Méthodologie des deux enquêtes
À la BPI comme à la BnF, les enquêtes consacrées aux publics lycéens venant réviser le bac ont été confiées avec profit à des étudiants en sociologie à l’occasion de stages pratiques d’étude :
– Agathe Zuddas, dans le cadre d’un master pro réalisé à l’université Paris 4, a conduit une enquête qualitative exploratoire par observation, entretiens semi-directifs et focus group (groupe de discussion), auprès d’une vingtaine de lycéens venus réviser à la BPI aux mois de mai et juin 2010, sous la direction de Christophe Evans. Agathe Zuddas, « Préparer le bac à la BPI. Enquête auprès des usagers lycéens », BPI/Service Études et recherche, août 2010 :
– Corentin Roquebert, dans le cadre d’un master 1 à l’ENS Lyon, a conduit pour sa part une enquête qualitative par observation et entretiens semi-directifs individuels et collectifs à la BnF de mai à juin 2012, sous la direction de Cécile Touitou : 88 entretiens ont été réalisés à cette occasion auprès de 180 lycéens. Corentin Roquebert, « Les lycéens, le bac et la BnF. Enquête sur les usagers lycéens à la Bibliothèque nationale de France », BnF, septembre 2012 :
http://www.bnf.fr/documents/enquete_lyceens_bac_bnf.pdf
Le choix d’une même démarche qualitative ouverte reposant sur une prise de contact personnalisée via des entretiens réalisés par de jeunes enquêteurs se justifie par la spécificité des publics étudiés. Il était en effet impératif de mettre en confiance les lycéens pour faciliter leurs témoignages au-delà d’un discours convenu.
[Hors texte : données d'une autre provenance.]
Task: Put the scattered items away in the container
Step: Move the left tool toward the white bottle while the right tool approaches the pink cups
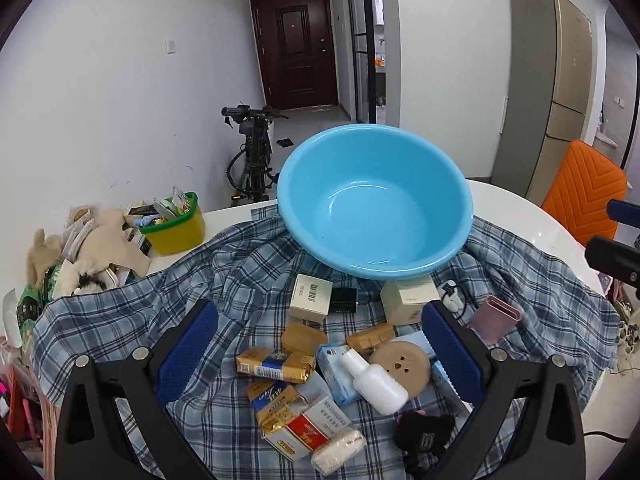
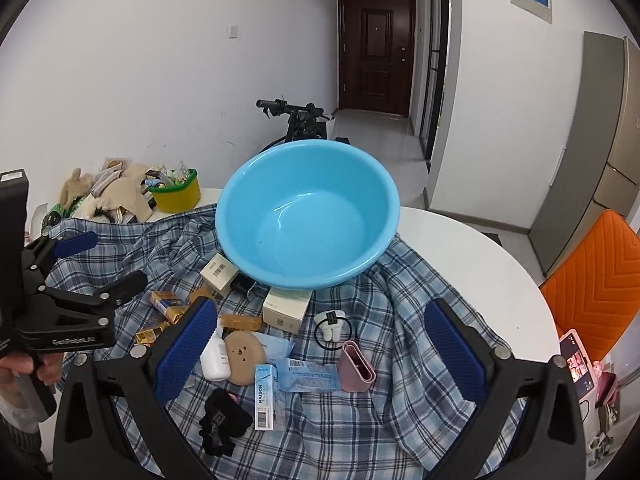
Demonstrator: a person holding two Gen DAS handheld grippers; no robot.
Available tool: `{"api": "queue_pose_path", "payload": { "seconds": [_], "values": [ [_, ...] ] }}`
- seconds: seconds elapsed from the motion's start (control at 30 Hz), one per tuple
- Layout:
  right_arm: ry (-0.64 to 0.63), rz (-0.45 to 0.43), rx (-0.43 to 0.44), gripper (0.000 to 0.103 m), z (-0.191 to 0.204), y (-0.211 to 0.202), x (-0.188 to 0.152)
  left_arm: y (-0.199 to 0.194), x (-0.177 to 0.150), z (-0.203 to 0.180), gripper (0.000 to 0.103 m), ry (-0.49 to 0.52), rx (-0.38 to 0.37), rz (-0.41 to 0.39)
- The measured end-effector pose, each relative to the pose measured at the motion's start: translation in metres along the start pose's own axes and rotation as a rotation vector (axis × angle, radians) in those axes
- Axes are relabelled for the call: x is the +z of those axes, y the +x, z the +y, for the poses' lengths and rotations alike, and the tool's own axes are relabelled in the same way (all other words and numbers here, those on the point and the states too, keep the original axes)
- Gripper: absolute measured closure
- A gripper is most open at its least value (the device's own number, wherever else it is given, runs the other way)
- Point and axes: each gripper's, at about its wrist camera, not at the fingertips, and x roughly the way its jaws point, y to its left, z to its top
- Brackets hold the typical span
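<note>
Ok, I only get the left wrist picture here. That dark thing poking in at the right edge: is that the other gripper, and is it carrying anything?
Observer: Yes. In its own view the right gripper is open, with nothing between its fingers.
Operator: What lies in front of it?
Observer: Among other things, a slim white and blue box flat on the checked cloth. It reads RAISON, a name your view doesn't show.
Operator: Anything further right that I'm missing?
Observer: A small lit screen in a pink frame, below the orange chair in the picture.
</note>
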Motion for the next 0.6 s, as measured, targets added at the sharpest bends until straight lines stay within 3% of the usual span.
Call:
{"api": "queue_pose_path", "payload": {
  "seconds": [0.13,0.23,0.33,0.6],
  "values": [
    [-0.008,0.003,-0.013,0.0,0.002,0.009,0.003,0.018,0.003,-0.002,0.0,0.03,-0.036,0.001],
    [-0.039,-0.013,-0.054,0.0,0.005,0.014,-0.002,0.039,0.003,-0.008,0.0,0.099,-0.055,0.019],
    [-0.088,0.007,-0.034,0.0,0.01,0.021,-0.011,0.057,-0.002,-0.016,0.0,0.18,-0.06,0.015],
    [-0.078,0.069,-0.041,0.0,-0.001,0.043,-0.033,0.104,-0.022,-0.028,0.0,0.206,-0.157,0.2]
  ]
}}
L’approche informelle – ou du moins peu formalisée : les entretiens sont tout de même administrés à l’aide d’un guide – permettait par ailleurs de surmonter l’évitement ou le rejet d’une approche impersonnelle et standardisée telle qu’un sondage par questionnaire. Une enquête quantitative par questionnaires auto-administrés a ainsi été tentée sur le public lycéen à la BPI en mai et juin 2011. Si la procédure a permis de produire des données représentatives sur la base d’un échantillon de 565 personnes interrogées, elle a également montré ses limites : certains types de lycéens n’ont pas répondu au questionnaire (les bacs professionnels) ; certaines questions ont été mal renseignées, voire mal comprises ; de nombreux formulaires, enfin, ont été « bidonnés » ou ont tout simplement servi de défouloir. À l’inverse, le groupe de discussion réalisé à la BPI avec quatre lycéens invités à s’exprimer pendant près de deux heures a été l’occasion d’approfondir en toute franchise des questions sensibles qui n’avaient été qu’effleurées au cours des entretiens : celles qui portaient notamment sur le sentiment de relégation des lycéens vis-à-vis des publics étudiants et vis-à-vis des bibliothécaires. Les méthodes de recueil de données doivent s’adapter aux publics qui sont étudiés et aux contraintes spécifiques des terrains d’enquête. À la BPI comme à la BnF, très vite, les deux enquêteurs ont ainsi fait le même constat : s’ils étaient bien accueillis en général par les lycéens du fait de leur proximité générationnelle, les entretiens qu’ils envisageaient de faire se devaient d’avoir lieu sur place, à l’endroit même où étaient installées les personnes interviewées ; ils devaient par ailleurs être assez courts étant donné le programme de révision intensif auquel les lycéens se soumettaient.
Pourquoi sont-ils là ?
Commençons par le plus simple, les raisons premières invoquées par les lycéens pour justifier leur présence à la BPI ou à la BnF – par « lycéens », il faut entendre ici des élèves de première et des élèves de terminale (largement majoritaires), les séries générales étant les plus représentées, notamment la filière S.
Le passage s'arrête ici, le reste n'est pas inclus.